872.9
Challenged Workforce Boundaries: The Implementation of Prevention of Lifestyle-Related Diseases in Danish Hospitals Considered As a Trans-Local Health Professional Project

Friday, 20 July 2018
Location: 803B (MTCC SOUTH BUILDING)
Distributed Paper
Inge Kryger PEDERSEN, Department of Sociology, University of Copenhagen, Denmark
Noncommunicable diseases are the leading cause of death globally and reducing the global burden of such chronic diseases is an overriding priority of The World Health Organization’s work. This paper will trace the emergence of ‘prevention of lifestyle-related diseases’ as a trans-local professional jurisdiction, focusing on profession-driven interventions and initiatives in Denmark. The notion of ‘trans-local’ refers to projects where professional groups seek wider than local or national changes, but also across scales of local, regional, and global forms of acting and organizing. Thus, this paper focuses on how professionals impact upon, and are themselves influenced by, changing local as well as global contexts of health professional work - which is a question yet to be systematically explored within sociological research on the topic of global transformations and changes of professional’s work.

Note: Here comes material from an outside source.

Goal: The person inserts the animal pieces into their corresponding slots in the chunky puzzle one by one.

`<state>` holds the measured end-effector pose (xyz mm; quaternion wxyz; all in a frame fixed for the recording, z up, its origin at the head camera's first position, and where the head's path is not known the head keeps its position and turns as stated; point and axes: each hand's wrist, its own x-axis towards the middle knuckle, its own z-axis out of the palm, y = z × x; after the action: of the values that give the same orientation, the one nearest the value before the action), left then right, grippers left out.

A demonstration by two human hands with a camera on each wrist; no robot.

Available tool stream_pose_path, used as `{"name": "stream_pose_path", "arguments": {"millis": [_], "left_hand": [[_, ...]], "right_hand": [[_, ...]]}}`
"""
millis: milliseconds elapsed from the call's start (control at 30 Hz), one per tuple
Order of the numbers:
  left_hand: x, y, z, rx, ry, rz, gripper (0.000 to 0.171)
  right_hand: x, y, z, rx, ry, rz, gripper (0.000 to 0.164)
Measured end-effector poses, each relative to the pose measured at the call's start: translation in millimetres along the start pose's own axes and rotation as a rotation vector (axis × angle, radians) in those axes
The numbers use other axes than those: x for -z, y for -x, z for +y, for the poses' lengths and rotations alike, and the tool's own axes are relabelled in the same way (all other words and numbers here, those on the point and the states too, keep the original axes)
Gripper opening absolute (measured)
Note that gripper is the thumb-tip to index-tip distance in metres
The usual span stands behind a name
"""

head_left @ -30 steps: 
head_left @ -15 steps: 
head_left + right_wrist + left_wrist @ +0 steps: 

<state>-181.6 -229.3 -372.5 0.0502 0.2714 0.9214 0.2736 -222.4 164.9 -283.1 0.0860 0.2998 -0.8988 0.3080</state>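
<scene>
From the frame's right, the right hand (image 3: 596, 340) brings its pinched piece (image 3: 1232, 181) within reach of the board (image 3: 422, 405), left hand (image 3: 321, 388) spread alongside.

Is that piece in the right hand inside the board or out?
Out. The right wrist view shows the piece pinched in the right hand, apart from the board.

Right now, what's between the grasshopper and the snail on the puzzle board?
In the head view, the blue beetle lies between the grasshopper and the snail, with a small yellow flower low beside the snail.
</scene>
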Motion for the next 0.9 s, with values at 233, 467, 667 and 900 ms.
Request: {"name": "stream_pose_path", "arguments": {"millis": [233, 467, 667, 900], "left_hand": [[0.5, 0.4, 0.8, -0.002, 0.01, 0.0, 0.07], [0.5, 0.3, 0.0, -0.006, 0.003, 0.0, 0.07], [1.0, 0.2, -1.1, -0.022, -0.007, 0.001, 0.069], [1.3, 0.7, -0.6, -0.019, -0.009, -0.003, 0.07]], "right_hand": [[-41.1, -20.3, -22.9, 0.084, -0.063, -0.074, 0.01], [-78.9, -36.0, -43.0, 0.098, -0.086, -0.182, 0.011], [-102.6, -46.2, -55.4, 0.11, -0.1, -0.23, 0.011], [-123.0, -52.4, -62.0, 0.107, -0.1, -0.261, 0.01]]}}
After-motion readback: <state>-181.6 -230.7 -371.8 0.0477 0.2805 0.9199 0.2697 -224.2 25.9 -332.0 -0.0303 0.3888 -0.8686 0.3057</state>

Empirical materials include documents (standard procedures, registration forms), reports, articles and debates; qualitative in-depth interviews conducted with health professionals, managers and key persons about goals, dilemmas and practices related to health promotion and prevention of chronic diseases; ‘site-visits’ at Danish hospitals and centres of lifestyle and health promotion. This qualitative approach stresses the concrete relations, settings, and situations in which professional power is shaped and exercised. The choice of interviewing provides access to agendas, understandings and opinions about interviewees’ daily work and experiences.

Findings and conceptual considerations focus on professionals’ work, health political changes and new educations related to prevention of lifestyle-related diseases. The discussion addresses the conceptual challenge to ‘ecologizing’ trans-local professional projects and ‘transnationalizing’ their linked ecologies (Abbott 2005), such as professions, universities, and health policy. Important political and organizational changes within the latest two decades will demonstrate how professional disease prevention projects draw together local, national and transnational stakes, resources and arenas of interaction.